The sugar crisis deepened on Thursday after Indonesia, one of the world’s leading importers, failed to buy a single pound of the sweetener in its latest tender.
The setback sent the price of white sugar in London to an all-time high of $760 a tonne. The cost of raw sugar in New York hit a fresh 29-year high of 29.82 cents a pound. Sugar prices have surged 150 per cent since January 2009.
Leading importers in south-east Asia, the Middle East and west Africa are running out of sugar inventories, traders and brokers said, prompting fresh tenders to replenish stocks. Pakistan will tender next month and others are expected to follow.
“If they don’t buy soon, the next stop is an empty shelf,” said Peter de Klerk at London-based sugar merchant Czarnikow.
Shortages are already emerging in some Asian countries, according to local reports. Among the main importers, only Egypt appears to have covered its needs.
Although sugar is no longer a key food commodity in developed countries, it is still a crucial source of calories in emerging countries, making its price a political issue.

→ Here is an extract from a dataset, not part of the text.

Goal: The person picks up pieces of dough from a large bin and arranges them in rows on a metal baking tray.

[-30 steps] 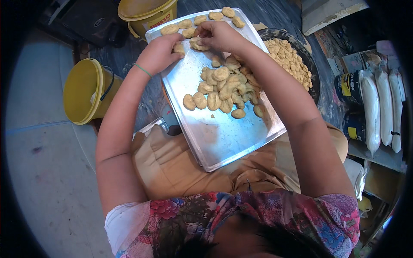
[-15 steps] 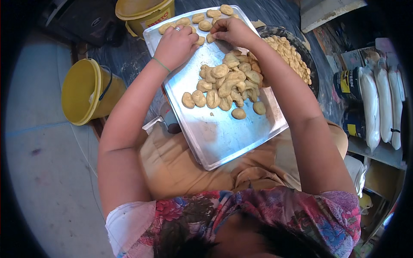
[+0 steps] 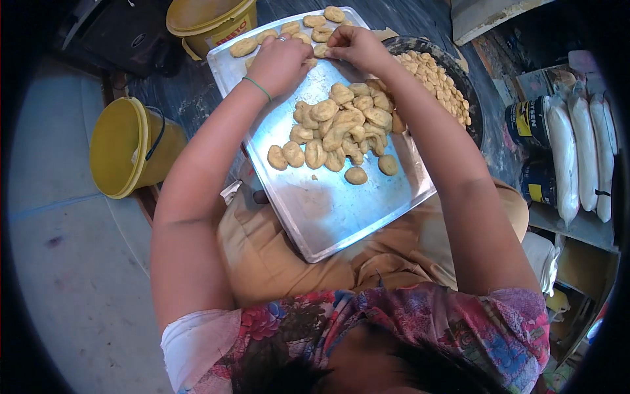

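Observation:
A metal baking tray (image 3: 341, 223) lies tilted across my lap. At its middle is a heap of oval, tan dough pieces (image 3: 344, 125), with a few lying loose along the heap's near edge. More flattened dough pieces (image 3: 314, 21) are laid out at the tray's far end. My left hand (image 3: 282, 64), wearing a ring and a green wrist band, is curled over the far left part, its fingertips closed on a small dough piece (image 3: 312, 64) that is mostly hidden. Across from it, my right hand (image 3: 357, 49) pinches another dough piece (image 3: 321, 50) between thumb and fingers.
Right of the tray stands a round dark pan (image 3: 476, 108) full of small tan pieces (image 3: 436, 79). Two yellow buckets, one upright (image 3: 210, 23) and one tipped (image 3: 134, 148), are at the left. Shelves at the right hold dark cans (image 3: 528, 125) and long white packages (image 3: 564, 164).
My left hand has shifted right and a little nearer relative to the tray, toward my right hand. The right hand stays at the same dough piece. The whole view has shifted slightly.

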`<move>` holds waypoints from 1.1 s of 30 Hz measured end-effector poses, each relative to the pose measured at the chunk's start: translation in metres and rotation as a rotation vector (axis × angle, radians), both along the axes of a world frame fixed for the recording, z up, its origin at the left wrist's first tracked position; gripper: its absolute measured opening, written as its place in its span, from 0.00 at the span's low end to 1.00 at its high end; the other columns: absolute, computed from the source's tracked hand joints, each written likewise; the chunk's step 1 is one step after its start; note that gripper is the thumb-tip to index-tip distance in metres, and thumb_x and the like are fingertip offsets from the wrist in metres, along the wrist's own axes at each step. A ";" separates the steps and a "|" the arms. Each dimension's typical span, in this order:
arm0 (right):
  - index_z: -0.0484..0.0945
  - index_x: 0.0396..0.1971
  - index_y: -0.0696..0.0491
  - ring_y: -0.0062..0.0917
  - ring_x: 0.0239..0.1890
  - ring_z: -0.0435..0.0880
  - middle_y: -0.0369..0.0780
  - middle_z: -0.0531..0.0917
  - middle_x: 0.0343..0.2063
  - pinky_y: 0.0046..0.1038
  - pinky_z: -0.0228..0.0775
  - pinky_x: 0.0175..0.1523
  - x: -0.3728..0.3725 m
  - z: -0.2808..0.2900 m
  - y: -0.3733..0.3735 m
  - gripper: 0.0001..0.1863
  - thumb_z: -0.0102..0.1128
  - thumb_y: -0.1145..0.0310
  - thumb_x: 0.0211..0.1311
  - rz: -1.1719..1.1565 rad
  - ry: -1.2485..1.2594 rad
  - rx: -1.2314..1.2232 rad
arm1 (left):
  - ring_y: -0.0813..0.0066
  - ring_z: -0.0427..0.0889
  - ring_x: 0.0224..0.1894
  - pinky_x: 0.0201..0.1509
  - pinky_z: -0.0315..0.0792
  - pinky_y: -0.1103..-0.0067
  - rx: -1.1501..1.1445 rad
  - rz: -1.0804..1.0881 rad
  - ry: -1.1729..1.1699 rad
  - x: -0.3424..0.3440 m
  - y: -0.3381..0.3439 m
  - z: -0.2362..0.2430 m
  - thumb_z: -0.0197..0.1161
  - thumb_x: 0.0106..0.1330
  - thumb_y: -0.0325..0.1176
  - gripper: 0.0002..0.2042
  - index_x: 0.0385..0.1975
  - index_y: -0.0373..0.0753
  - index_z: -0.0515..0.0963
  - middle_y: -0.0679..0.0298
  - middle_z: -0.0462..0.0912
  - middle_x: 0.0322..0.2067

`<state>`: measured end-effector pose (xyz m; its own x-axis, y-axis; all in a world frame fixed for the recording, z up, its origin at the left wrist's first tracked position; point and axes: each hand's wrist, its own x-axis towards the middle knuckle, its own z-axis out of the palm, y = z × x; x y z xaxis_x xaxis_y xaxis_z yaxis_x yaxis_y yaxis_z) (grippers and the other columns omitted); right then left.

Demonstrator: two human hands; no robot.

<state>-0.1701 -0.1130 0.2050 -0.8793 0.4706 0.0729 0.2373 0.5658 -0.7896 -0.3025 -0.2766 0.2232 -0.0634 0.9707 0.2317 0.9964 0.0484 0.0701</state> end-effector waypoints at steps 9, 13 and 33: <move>0.80 0.34 0.54 0.21 0.33 0.78 0.37 0.81 0.30 0.24 0.70 0.41 0.004 0.024 -0.009 0.10 0.64 0.66 0.53 0.203 -0.031 0.213 | 0.77 0.77 0.34 0.40 0.71 0.78 0.228 0.088 -0.590 -0.041 -0.017 0.024 0.63 0.58 0.35 0.11 0.34 0.34 0.75 0.63 0.78 0.33; 0.78 0.41 0.53 0.21 0.35 0.77 0.35 0.80 0.35 0.24 0.70 0.43 0.040 0.038 -0.022 0.15 0.62 0.67 0.52 0.441 -0.296 -0.072 | 0.83 0.75 0.34 0.40 0.70 0.82 0.278 0.073 -0.796 -0.038 -0.029 0.033 0.62 0.61 0.35 0.12 0.38 0.34 0.76 0.66 0.78 0.34; 0.82 0.34 0.53 0.24 0.34 0.79 0.40 0.82 0.29 0.27 0.70 0.42 0.032 0.029 0.002 0.17 0.67 0.58 0.45 0.220 -0.212 -0.054 | 0.57 0.80 0.38 0.43 0.72 0.72 0.152 0.625 -0.851 0.082 -0.121 0.065 0.58 0.59 0.37 0.12 0.33 0.34 0.80 0.51 0.81 0.34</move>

Jonathan Kingsman, of Lausanne-based consultancy Kingsman, said that domestic white sugar prices in some importing countries had reached $1,000 a tonne, well above the equivalent international benchmark of about $760 a tonne, a sign of tight supplies. “Countries are running out of sugar stocks,” he said.
The scarcity is such that the European Commission is considering whether it can legally export more sugar under World Trade Organisation rules. “We are in an exceptional situation in the world market,” said an official in Brussels.
Europe’s sugar exports are capped at about 1.37m tonnes after an agreement in 2004 when Brazil, Australia and Thailand – all big exporters – filed a legal complaint. An announcement by the European Commission is due on Tuesday.
Sugar traders doubted Brussels would go ahead with further sales, but acknowledged that European beet farmers had enough surpluses to export an additional 600,000-800,000 tonnes this year.
The sugar crisis has been caused by a large supply deficit due to disappointing crops in Brazil and India, the world’s top producers, due to bad weather. Meanwhile, sugar demand has continued to grow.
In India, the world’s largest consumer, a dry monsoon due to the El Niño weather phenomenon has damaged the cane crop. Sugar production has dropped to around 15m tonnes in 2009-10, down more than 40 per cent from a normal year.
Meanwhile, El Niño brought rains to the dry season in Brazil, which accounts for 60 per cent of world exports. The wet weather has cut the number of days that farmers can cut cane and also reduced the amount of sucrose that refiners can extract, resulting in lower production.
Other producers, including Mexico, China, Russia and several central American countries have also harvested a lower than expected crop.